Senza volerla fare troppo lunga: è un film di genere molto semplice, addirittura semplificato: trascinato da un ritmo forsennato (il montaggio di Bob Murawski ben si sposa con la frenesia di Sam Raimi), dalle continue gag in salsa slapstick tipiche del cineasta, dalla profusione di fluido, da momenti deliranti come quello della seduta spiritica e da una colonna sonora di Christopher Young che è una fanfara al demonio. Tutto questo riguarda l'estetica virtuosa del film, che si può ammirare tranquillamente come l’ennesima follia (riuscitissima) di quel pazzo di Raimi, eppure questa malsana e grottesca ironia contrasta con l'anima della storia, che è nerissima, nella sua severità morale e draconiana nella punizione.

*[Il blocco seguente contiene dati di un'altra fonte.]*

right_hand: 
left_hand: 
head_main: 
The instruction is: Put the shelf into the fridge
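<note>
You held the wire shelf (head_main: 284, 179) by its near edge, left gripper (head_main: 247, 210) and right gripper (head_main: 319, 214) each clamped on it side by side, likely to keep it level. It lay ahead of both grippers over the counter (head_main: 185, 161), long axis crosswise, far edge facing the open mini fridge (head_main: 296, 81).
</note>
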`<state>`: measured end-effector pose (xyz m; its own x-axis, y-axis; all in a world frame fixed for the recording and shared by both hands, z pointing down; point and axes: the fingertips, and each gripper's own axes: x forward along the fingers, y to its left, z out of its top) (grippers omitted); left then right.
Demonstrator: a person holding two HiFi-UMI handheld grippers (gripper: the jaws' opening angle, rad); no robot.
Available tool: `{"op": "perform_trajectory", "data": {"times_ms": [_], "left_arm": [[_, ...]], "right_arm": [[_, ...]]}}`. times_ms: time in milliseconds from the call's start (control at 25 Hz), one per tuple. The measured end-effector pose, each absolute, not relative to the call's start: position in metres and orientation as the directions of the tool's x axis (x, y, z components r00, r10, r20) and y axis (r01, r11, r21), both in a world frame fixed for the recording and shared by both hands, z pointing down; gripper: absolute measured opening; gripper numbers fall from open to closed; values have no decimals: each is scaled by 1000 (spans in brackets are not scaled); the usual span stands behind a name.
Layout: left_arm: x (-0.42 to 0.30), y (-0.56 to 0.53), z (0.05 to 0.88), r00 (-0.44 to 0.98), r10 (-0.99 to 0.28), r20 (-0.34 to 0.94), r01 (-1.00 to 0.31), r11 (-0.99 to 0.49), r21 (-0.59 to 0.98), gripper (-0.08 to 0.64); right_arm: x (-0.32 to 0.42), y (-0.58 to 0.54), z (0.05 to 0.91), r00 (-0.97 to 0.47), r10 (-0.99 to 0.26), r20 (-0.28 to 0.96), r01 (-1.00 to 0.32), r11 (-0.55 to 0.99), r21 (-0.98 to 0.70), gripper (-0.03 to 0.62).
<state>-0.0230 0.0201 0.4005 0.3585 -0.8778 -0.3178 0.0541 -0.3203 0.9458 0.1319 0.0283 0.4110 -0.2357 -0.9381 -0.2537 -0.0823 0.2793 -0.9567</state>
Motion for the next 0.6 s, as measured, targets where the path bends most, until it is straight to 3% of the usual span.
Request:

Perché la protagonista interpretata dalla bravissima Alison Lohman (che ha sostituito nel casting Elliot Page), è infatti una bravissima persona, che per ottenere una promozione si abbassa ai compromessi del potere, la "decisione difficile", forse unica brutta azione nella sua vita, macchia la sua anima inesorabilmente. Oltretutto vi è una un'esclusione sociale che lei stessa avverte, sia dalle sue umili origini della fattoria, passando per il confronto con i genitori elitari del suo fidanzato e infine con l'agonismo lavorativo in banca. In pratica una persona in cui tutti noi ci possiamo immedesimare, vedendone al suo interno una bontà spontanea nel vivere. Con questa premessa affettiva per lo spettatore ed etica per la storia in sé, si giunge ad un epilogo: punitivo, inflessibile e dannatamente spietato nella sua casualità. Se fosse capitato agli altri personaggi del film avremmo tutti accusato meno il colpo di quel finale che chiude (o apre) il cerchio (dell'inferno) e ci mostra la vittoria della Lamia. Tuttavia, accade a una persona dolce e simpatica, una come tante o tanti in questo bieco mondo, e questo risultato fa sorgere nel nostro subconscio quante volte abbiamo smesso di essere giusti, anche solo una dannata volta, quanto ogni volta questa scelta sia stata irreversibile e irreparabile.